(C) PLOS One
This story was originally published by PLOS One and is unaltered.
. . . . . . . . . .
Pangeo-Enabled ESM Pattern Scaling (PEEPS): A customizable dataset of emulated Earth System Model output [1]
['Ben Kravitz', 'Department Of Earth', 'Atmospheric Sciences', 'Indiana University', 'Bloomington', 'In', 'United States Of America', 'Global Change Division', 'Pacific Northwest National Laboratory', 'Richland']
Date: 2024-02
Annual mean pattern scaling
As a metric of validation, Figs 2–4 show a measure of how large the annual mean residual is compared to the underlying data. At each grid point, for each model and scenario, the average residual over the last 20 years of simulation (1995–2014 for historical; 2081–2100 for the others) is computed. This value is then compared to the standard deviation of the model output over that 20-year period for each model and scenario. We chose a 20-year period as broadly representative of a period that would average out most modes of internal variability; further work could test different periods of averaging, particularly for monthly means which would require shorter periods of averaging. Values in Figs 2–4 indicate the percent of models for each scenario for which the residual is within one standard deviation of the model output. The standard deviation is computed assuming each year within that 20 year period is independent, which is an erroneous assumption that results in a more conservative estimate (smaller standard deviation).
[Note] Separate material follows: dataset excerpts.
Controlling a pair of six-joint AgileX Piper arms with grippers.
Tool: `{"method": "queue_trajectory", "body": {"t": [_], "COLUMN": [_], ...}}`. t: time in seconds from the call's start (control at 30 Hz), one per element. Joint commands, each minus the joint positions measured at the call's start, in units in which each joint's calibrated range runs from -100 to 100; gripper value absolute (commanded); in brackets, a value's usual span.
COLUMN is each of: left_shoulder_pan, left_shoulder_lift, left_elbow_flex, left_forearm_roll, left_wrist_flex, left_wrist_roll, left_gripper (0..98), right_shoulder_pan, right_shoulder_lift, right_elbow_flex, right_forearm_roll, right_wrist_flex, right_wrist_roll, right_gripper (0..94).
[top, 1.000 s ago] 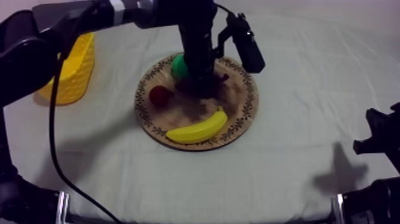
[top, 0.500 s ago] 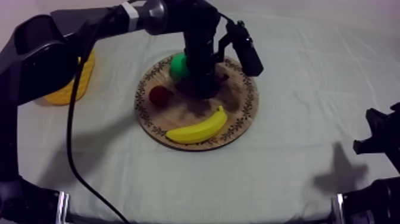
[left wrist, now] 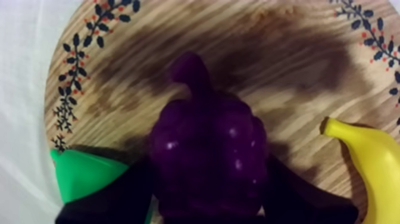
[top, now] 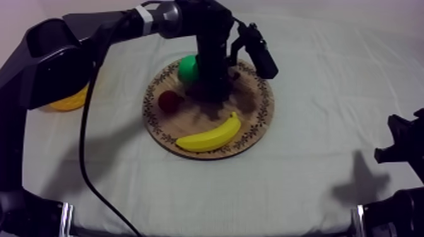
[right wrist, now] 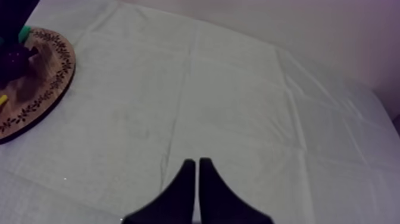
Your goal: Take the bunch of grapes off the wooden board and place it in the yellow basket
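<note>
The purple bunch of grapes (left wrist: pixel 205 140) lies on the round wooden board (left wrist: pixel 286 65), between the green pear (left wrist: pixel 83 173) and the banana (left wrist: pixel 369 161). My left gripper (left wrist: pixel 205 176) is shut on the grapes, one black finger (left wrist: pixel 119 193) pressed to each side. In the top view the left gripper (top: pixel 213 88) stands straight down over the board (top: pixel 259 120) and hides most of the grapes. My right gripper (right wrist: pixel 196 167) is shut on nothing, and in the top view the right gripper (top: pixel 396 144) rests low at the table's right edge.
The yellow basket (top: pixel 66 101) stands at the far left, largely behind my left arm. A pear (top: pixel 187 68), a small red fruit (top: pixel 169 101) and a banana (top: pixel 208 135) lie on the board. Bare cloth stretches between board and basket.
The left arm's upper links have swung towards the front and now cover more of the basket. The gripper has stayed at the grapes over the board. The right arm has not moved.
</note>
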Motion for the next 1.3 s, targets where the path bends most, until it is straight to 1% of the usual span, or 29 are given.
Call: {"method": "queue_trajectory", "body": {"t": [0.0,0.13,0.3,0.57,1.1,1.27], "left_shoulder_pan": [-0.02,0.0,0.2,1.16,1.74,0.6], "left_shoulder_lift": [0.11,-0.07,-1.84,-8.82,-25.17,-27.51], "left_elbow_flex": [0.0,0.27,1.15,4.09,6.35,8.37], "left_forearm_roll": [0.02,0.01,0.05,-0.49,-0.87,-1.07], "left_wrist_flex": [-0.02,0.01,-0.23,-0.49,4.49,4.67], "left_wrist_roll": [0.08,0.28,0.42,0.72,1.26,2.0], "left_gripper": [43.1,39.7,38.3,36.2,36.3,35.9], "right_shoulder_pan": [-0.02,-0.02,-0.02,-0.02,-0.02,-0.02], "right_shoulder_lift": [0.0,0.0,0.0,0.0,0.0,0.0], "right_elbow_flex": [-0.04,-0.04,-0.04,-0.04,-0.04,-0.04], "right_forearm_roll": [0.0,0.0,0.0,0.0,0.0,0.0], "right_wrist_flex": [0.0,0.0,0.0,0.0,0.0,0.0], "right_wrist_roll": [-0.01,-0.01,-0.01,-0.01,-0.01,-0.01], "right_gripper": [0.3,0.3,0.3,0.3,0.3,0.3]}}
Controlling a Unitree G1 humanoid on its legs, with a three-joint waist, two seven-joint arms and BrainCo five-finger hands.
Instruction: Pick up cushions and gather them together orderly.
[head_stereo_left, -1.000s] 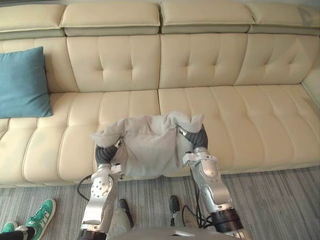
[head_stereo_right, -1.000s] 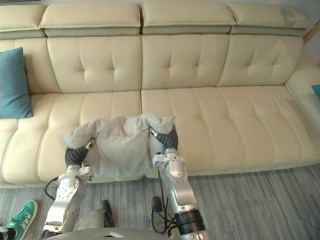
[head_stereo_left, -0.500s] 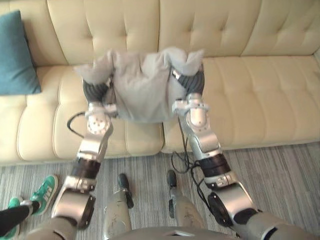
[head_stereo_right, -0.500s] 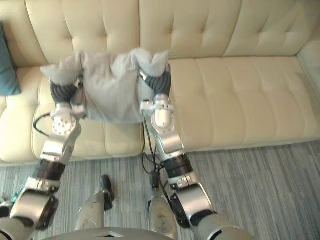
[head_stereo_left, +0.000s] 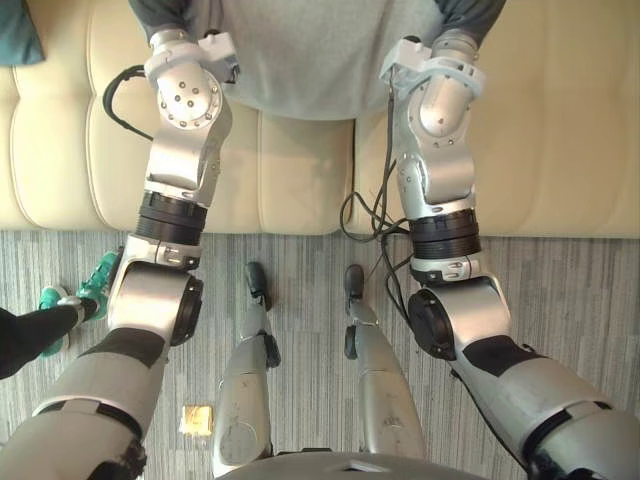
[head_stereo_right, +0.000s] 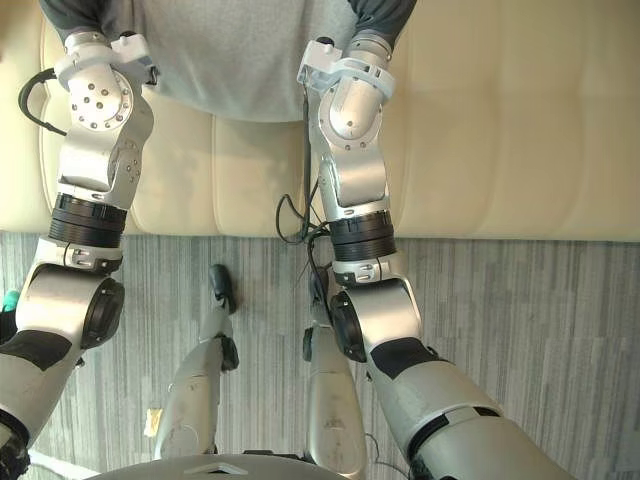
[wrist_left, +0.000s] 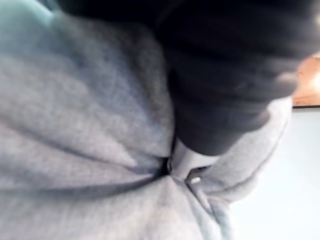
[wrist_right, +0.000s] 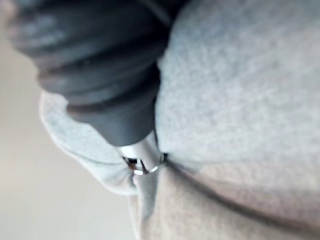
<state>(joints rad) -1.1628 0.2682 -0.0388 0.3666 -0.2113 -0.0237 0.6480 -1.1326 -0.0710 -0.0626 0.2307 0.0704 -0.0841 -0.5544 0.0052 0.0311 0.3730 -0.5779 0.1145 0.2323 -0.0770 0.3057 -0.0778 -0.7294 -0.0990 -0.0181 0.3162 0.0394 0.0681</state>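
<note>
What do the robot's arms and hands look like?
The left arm and right arm are silver-grey, with rounded joint housings and black ribbed bands. A round disc with small holes marks the left arm. The left hand and right hand wear dark ribbed covers.

The cushion (head_stereo_left: 300, 50) is held between the left hand (wrist_left: 225, 85) and the right hand (wrist_right: 110, 75) over the sofa (head_stereo_left: 560, 120), with a second cushion (head_stereo_left: 15, 30) at the sofa's far left and a shoe (head_stereo_left: 100, 280) on the floor (head_stereo_left: 580, 300) below it.
</note>
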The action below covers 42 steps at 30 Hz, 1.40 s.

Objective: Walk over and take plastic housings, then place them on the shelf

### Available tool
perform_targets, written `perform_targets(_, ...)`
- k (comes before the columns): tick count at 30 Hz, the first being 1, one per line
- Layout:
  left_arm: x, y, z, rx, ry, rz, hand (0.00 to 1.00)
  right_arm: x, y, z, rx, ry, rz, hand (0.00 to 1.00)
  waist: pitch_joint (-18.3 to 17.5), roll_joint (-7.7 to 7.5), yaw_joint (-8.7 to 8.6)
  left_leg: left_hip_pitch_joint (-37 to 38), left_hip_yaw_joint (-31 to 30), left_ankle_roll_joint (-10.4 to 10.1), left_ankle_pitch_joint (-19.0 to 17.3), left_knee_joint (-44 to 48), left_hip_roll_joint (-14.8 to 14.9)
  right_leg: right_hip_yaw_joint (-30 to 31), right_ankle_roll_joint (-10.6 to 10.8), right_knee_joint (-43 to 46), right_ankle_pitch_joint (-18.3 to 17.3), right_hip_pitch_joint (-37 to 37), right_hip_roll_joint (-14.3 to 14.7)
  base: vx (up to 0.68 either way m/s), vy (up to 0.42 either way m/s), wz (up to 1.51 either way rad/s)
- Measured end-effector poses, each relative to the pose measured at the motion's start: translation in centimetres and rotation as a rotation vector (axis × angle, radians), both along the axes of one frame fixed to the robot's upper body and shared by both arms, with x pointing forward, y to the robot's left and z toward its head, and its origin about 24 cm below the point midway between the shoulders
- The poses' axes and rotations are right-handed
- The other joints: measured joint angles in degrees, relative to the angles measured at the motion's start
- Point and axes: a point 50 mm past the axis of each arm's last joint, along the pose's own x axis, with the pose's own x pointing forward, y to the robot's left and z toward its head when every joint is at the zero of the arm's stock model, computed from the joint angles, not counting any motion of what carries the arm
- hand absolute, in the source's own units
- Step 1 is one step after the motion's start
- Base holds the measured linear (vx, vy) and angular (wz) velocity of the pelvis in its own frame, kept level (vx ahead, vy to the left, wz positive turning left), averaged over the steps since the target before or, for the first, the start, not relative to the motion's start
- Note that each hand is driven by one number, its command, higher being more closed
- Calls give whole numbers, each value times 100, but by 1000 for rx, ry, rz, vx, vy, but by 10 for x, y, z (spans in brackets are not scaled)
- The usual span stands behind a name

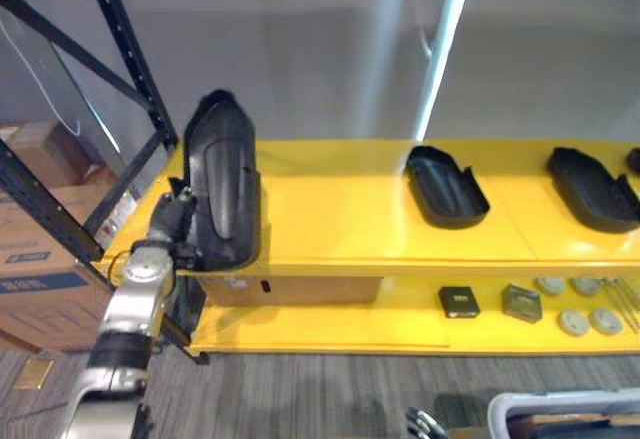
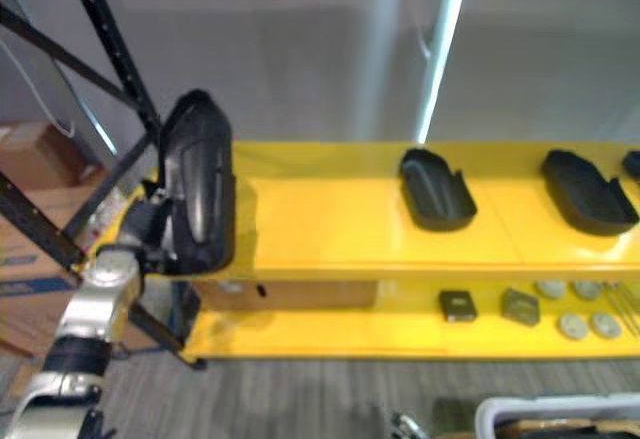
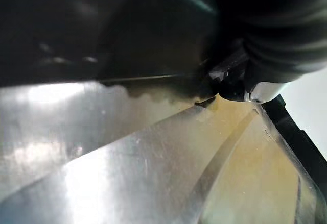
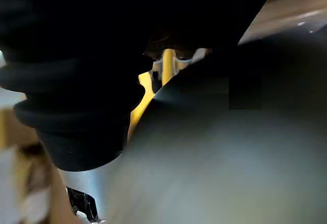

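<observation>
A black plastic housing [image 1: 222,179] stands nearly upright at the left end of the yellow shelf [image 1: 340,219], its lower end at the shelf's front edge. My left hand [image 1: 168,223] is shut on its left side, and the same housing [image 3: 102,25] looms dark and close in the left wrist view. Two more black housings [image 1: 446,187] [image 1: 592,189] lie flat on the shelf further right, hollow side up. My right hand [image 1: 424,425] shows low at the bottom edge, away from the shelf.
Black rack uprights and braces [image 1: 130,59] rise at the shelf's left end. Cardboard boxes [image 1: 40,249] are stacked to the left. The lower yellow shelf holds a cardboard box [image 1: 290,289] and several small parts [image 1: 522,302]. A white bin [image 1: 565,414] sits at the bottom right.
</observation>
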Motion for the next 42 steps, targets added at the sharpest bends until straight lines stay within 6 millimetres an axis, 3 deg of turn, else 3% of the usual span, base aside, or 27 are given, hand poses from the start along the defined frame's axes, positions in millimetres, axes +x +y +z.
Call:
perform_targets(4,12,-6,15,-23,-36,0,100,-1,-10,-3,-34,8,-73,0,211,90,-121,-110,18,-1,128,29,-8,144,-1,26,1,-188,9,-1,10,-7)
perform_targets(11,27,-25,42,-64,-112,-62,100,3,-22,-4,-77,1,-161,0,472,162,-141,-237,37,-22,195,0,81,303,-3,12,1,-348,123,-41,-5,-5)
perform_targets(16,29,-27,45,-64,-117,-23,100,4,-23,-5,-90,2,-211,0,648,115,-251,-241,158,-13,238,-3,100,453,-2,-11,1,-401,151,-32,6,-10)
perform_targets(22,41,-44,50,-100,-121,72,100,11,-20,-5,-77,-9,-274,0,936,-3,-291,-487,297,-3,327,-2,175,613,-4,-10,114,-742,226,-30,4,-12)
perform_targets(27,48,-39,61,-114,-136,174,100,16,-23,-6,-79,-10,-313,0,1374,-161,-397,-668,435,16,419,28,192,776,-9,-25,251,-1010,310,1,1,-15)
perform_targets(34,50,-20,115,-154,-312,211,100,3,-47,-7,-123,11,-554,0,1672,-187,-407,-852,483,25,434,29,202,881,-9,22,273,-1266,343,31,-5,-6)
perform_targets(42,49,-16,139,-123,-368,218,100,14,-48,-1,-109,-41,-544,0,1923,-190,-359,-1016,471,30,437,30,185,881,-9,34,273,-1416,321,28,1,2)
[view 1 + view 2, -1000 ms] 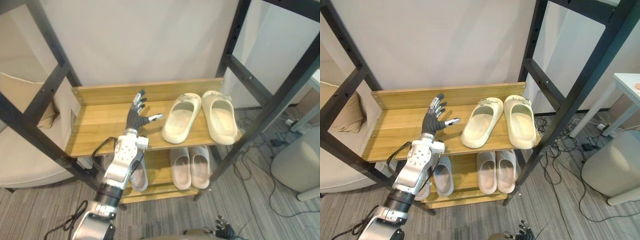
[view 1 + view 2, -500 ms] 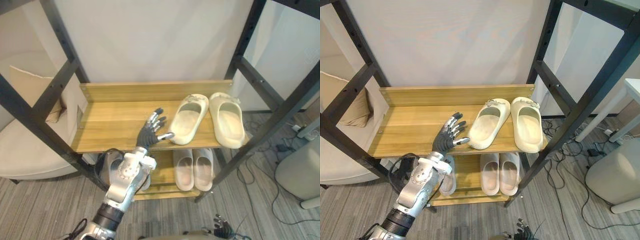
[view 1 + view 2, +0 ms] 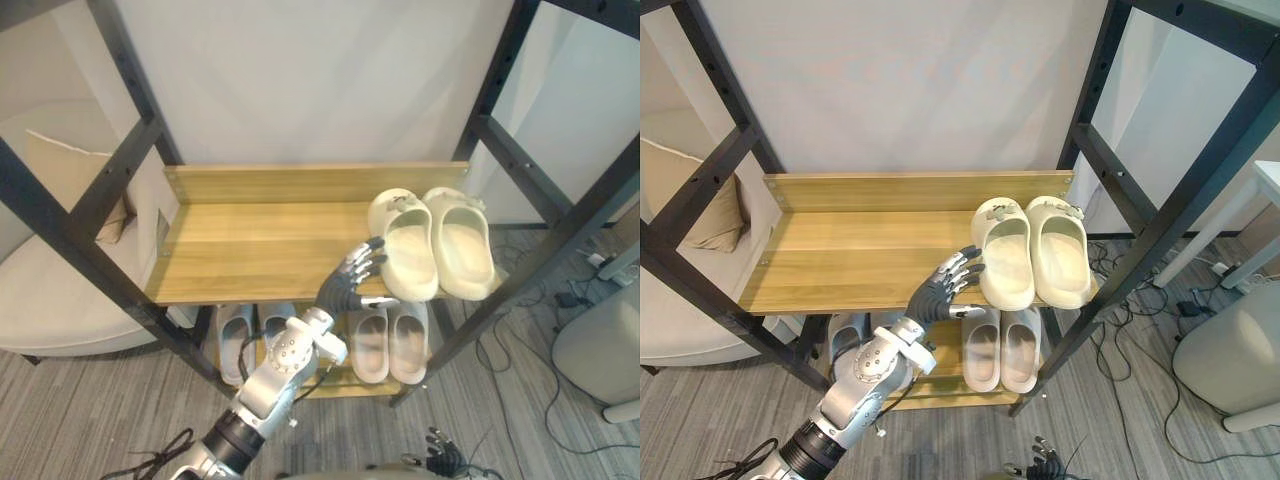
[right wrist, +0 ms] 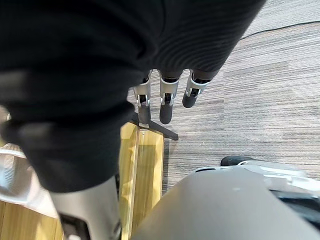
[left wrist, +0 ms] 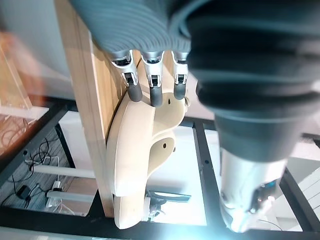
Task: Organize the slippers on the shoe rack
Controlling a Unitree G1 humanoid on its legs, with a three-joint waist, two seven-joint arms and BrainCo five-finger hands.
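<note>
On the top shelf (image 3: 250,240), at its right end, the cream pair (image 3: 432,240) lies toes to the wall. The left hand (image 3: 350,282), fingers straight, touches the near slipper (image 3: 403,247) on its left flank. The right hand (image 3: 445,463) hangs low, fingers relaxed.

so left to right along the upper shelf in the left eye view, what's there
bare light wooden shelf board → left robot hand → first cream foam slipper → second cream foam slipper → black metal rack post
</note>
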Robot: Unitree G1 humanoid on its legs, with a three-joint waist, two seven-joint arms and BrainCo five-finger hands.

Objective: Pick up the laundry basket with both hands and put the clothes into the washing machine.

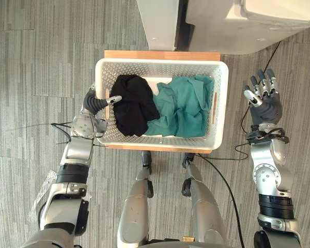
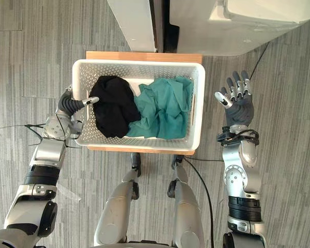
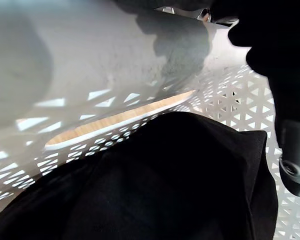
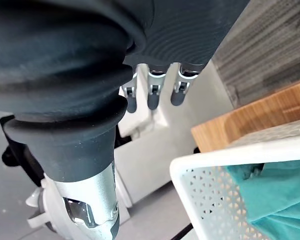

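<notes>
The laundry basket (image 1: pixel 160 63) sat on a wooden board (image 1: pixel 160 55) on the grey floor (image 1: pixel 36 62), just in front of the white washing machine (image 1: pixel 232 31). A black garment (image 1: pixel 132 103) was heaped in the basket's left half and a teal garment (image 1: pixel 183 106) in its right, the two touching. The left hand (image 1: pixel 94 103) was up against the basket's left wall at the rim; whether it had a grip I could not tell. The right hand (image 1: pixel 265 103) hung over the floor beside the basket's right wall, clear of it, fingers straight and spread
</notes>
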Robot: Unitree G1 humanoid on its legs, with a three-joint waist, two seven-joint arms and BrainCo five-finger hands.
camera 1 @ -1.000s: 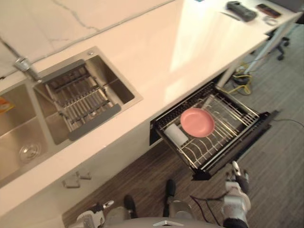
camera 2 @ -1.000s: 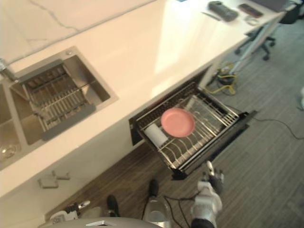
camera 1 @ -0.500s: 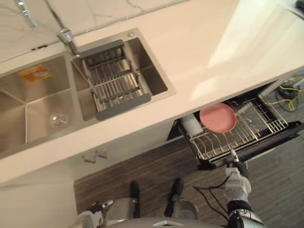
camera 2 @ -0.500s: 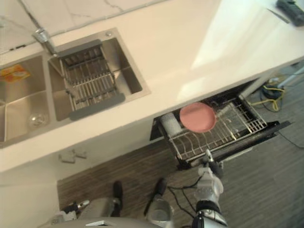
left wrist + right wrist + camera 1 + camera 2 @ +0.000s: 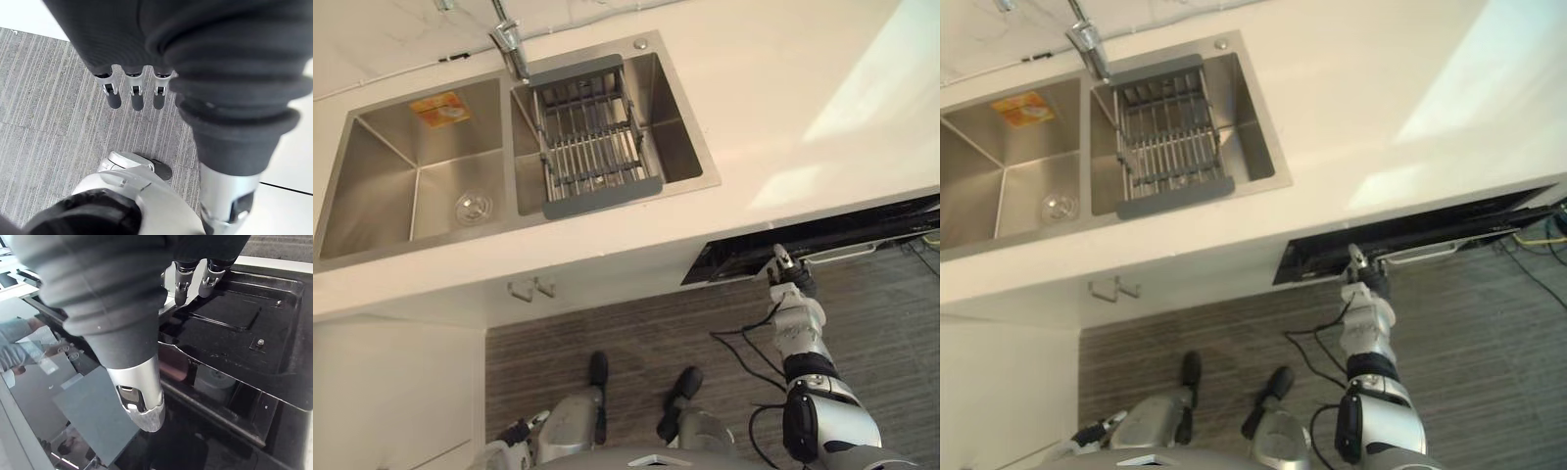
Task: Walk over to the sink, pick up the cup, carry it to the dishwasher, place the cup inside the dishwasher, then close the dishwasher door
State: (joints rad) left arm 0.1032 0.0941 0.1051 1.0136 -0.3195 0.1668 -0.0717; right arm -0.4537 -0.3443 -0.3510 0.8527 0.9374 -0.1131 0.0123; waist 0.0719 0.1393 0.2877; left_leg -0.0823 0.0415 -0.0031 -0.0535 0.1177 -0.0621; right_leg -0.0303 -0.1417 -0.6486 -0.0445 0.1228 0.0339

S1–S3 Figs show versions of Figs 2–4 where, instead of using the mean residual (i.e., bias), the comparison is to the root-mean-square error (RMSE) of the residual. We primarily focus on the mean residual in this study, as that is a commonly used metric and a good determinant of how well pattern scaling performs on climatological scales [18, 31]. A drawback of using the mean residual is that it can involve compensating errors, although large errors in bias also lead to large errors in RMSE [32]. Conversely, RMSE can describe how the errors in pattern scaling compare to natural variability, with the drawback that the RMSE results tend to be biased toward short-lived deviations (i.e., penalizes outliers). This is indeed borne out in the results, as comparisons of Figs 2–4 and S1–S3 Figs largely differ over areas where there is more variability (e.g., the midlatitudes for temperature and the tropics for precipitation). Nevertheless, outside of SSP4–3.4 (for which there are few models), at least half of the models do well in all scenarios, especially over land.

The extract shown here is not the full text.